The biggest change to industry sectors in 20 years is officially happening now. We live in a changing world and it’s being driven by a shift in the way we consume goods and services.
New shopping habits have contributed to both House of Fraser’s administration and John Lewis’ recent profit warnings. All while Amazon continues to rapidly increase its share of the retail market.
Online and on 24/7
Here’s one big smile in the making over recent years…
Notice the .com has disappeared from the Amazon logo since Bezos founded the company in ‘94. It’s a subtle sign that more and more of the way we interact with the world is facilitated online…we don’t need telling it’s “dot com” – we already know and industries recognise this. In fact how many of us still type “.com”? Apps and search engines allow us to find and access information quickly and through 24/7 connectivity to the internet, businesses can respond seamlessly. New and innovative ways to provide goods and services more conveniently have emerged that were never before possible. Fresh opportunities and change are both inevitable and exciting.
GICS® and the official “biggest change to industry sectors”
From today, the Global Industry Classification Standard (GICS®) will undergo the biggest change since its inception almost 20 years ago. MSCI (an independent provider of research-driven insights and tools for institutional investors) and S&P Global Ratings (the world’s leading provider of credit ratings), both responsible for the GICS®, have recognised shifting consumer trends as companies have evolved the way we shop for goods, consume food and watch television.
Say hello to “Communication Services”
As a result of our changing habits, a new sector, Communication Services, will include companies in the soon to be dissolved Telecommunication Services (‘Telecoms’) sector as well as some Information Technology (‘IT’) and Consumer Discretionary companies.
In the US, which represents 62.14% of the MSCI World Index2, some of the biggest technology brands including Facebook and Alphabet (Google’s parent company) will be removed from the IT sector into the new Communication Services sector.
Note: the above is a simple generalisation not intended to depict the exact GICS nomenclature and changes. Source: Credit Suisse Trading Strategy
New Market Dynamics
As Facebook and Alphabet are two of the world’s largest companies, the new Communication Services sector is set to represent 10% of the S&P 500 index, up from the 2% weight of the current Telecoms sector3.

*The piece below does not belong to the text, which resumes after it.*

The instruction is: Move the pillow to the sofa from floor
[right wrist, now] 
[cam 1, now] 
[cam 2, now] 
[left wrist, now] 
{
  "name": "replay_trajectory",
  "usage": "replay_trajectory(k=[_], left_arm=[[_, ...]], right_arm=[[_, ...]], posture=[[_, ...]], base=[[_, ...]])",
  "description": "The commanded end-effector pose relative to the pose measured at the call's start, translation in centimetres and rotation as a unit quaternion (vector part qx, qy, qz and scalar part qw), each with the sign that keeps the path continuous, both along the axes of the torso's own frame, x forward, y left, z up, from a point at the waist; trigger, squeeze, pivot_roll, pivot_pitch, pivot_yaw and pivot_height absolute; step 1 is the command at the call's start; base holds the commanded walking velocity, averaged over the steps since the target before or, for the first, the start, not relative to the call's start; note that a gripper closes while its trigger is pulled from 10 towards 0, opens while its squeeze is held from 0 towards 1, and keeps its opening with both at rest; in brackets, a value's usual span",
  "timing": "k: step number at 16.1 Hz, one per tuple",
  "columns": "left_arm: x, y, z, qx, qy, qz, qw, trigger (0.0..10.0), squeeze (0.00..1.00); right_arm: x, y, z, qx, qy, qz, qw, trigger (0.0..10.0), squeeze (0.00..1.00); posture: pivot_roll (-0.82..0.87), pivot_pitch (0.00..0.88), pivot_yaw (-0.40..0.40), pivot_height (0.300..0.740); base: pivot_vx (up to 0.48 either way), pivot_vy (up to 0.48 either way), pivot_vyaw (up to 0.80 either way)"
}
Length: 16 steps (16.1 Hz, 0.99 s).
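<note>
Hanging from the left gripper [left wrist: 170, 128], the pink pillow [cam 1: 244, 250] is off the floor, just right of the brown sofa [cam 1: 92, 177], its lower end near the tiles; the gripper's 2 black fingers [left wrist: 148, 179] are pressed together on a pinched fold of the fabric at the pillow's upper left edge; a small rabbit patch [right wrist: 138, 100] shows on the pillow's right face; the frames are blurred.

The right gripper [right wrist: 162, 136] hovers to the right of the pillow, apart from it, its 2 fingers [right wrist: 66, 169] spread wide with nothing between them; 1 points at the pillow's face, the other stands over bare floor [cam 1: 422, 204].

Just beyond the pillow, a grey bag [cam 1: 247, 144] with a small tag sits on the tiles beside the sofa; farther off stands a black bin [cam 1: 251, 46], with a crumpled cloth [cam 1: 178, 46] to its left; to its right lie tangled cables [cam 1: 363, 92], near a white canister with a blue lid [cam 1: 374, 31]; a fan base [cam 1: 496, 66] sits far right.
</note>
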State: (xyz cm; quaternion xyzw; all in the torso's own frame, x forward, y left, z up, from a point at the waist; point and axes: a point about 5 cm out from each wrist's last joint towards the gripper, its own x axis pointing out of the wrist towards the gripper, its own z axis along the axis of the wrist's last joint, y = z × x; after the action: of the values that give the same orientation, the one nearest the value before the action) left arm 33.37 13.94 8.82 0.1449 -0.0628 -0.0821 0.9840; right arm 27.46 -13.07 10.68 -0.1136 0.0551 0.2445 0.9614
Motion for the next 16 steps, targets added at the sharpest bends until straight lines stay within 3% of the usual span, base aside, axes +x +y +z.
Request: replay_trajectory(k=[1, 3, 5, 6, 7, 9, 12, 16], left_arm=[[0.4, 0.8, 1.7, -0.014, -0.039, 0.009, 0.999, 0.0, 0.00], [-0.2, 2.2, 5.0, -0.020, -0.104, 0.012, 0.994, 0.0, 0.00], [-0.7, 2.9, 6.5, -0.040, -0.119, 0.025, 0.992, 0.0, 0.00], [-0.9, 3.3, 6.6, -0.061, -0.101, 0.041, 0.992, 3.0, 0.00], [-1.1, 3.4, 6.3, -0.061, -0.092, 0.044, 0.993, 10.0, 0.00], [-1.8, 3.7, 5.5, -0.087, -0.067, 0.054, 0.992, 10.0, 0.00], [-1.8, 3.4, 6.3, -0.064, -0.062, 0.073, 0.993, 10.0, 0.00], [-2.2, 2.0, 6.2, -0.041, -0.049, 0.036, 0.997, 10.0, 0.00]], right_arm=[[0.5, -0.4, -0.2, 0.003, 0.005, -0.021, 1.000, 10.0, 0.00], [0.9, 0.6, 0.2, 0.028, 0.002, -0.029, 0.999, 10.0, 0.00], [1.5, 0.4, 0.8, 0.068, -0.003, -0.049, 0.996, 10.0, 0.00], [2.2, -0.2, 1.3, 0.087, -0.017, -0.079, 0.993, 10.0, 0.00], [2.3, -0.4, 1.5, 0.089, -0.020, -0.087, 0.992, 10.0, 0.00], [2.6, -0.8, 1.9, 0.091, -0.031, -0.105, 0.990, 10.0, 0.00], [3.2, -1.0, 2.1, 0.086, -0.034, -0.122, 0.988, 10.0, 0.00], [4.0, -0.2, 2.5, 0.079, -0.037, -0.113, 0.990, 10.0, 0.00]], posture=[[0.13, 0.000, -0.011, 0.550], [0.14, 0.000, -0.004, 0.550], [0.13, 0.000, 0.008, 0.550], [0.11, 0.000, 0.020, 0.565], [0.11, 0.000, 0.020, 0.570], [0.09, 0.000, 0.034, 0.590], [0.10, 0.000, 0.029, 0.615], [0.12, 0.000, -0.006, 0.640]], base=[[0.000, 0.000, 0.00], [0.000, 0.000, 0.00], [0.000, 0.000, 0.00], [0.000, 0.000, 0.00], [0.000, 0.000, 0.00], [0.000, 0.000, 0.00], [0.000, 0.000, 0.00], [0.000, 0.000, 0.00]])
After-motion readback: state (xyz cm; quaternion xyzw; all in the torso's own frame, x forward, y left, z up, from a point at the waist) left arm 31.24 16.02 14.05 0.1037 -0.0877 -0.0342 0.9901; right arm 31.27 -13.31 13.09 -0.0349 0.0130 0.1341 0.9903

For the FTSE All Share, which represents 98% of all UK listed companies4, the new Communication Services sector will represent 5.20% of the index, an increase of just under 3% compared to the current Telecoms sector as companies such as GoCompare, Moneysupermarket and WPP move to the new sector. (Source: Bloomberg / Courtiers)
Does this affect Courtiers funds?
As usual we are monitoring markets and will act should any opportunities arise. We don’t expect there to be large share price moves but an increase in volatility is possible.
How does it affect us all?
For markets and investors: a possible increase in volatility but no major changes.
Sector-specific tracker funds, particularly those that have tracked the IT sector will be losing big names such as eBay, Facebook and Alphabet. We are not expecting large movements in share prices but an increase in volatility is possible.
The bigger picture: a changing world
In the last decade the way we, as consumers, purchase goods, interact with media and read our news has changed significantly and this has been driven largely by advances in technology.
Companies such as Apple and Alphabet, through the introduction of the iPhone, iPad and Android devices, have allowed us to watch television and browse the web on the go. Moneysupermarket and GoCompare have created an easy way to browse and compare prices for holidays, insurance and other products from the comfort of our own living rooms. Amazon has grown into the largest online retailer which many of us rely on to buy all our goods ranging from groceries to computers.
Just Eat and Netflix have transformed the cinema experience. The excitement of sharing a box of popcorn, whilst watching the latest blockbuster film with our friends and family has been replaced by banquets from local restaurants delivered to our doors, while we watch brand new series and films from the luxury of our own lounges while discussing the drama with the entire world through Facebook.
The success of these companies can be seen by the change in their share prices over the last decade compared to their domestic market indices.
Source: Bloomberg. Returns are net of charges. Past performance is not a reliable indicator of future returns
The forthcoming sector changes also recognise how these companies have changed our daily habits. This is likely to continue as new, innovative ideas are embraced by the masses and disruptors enter the market.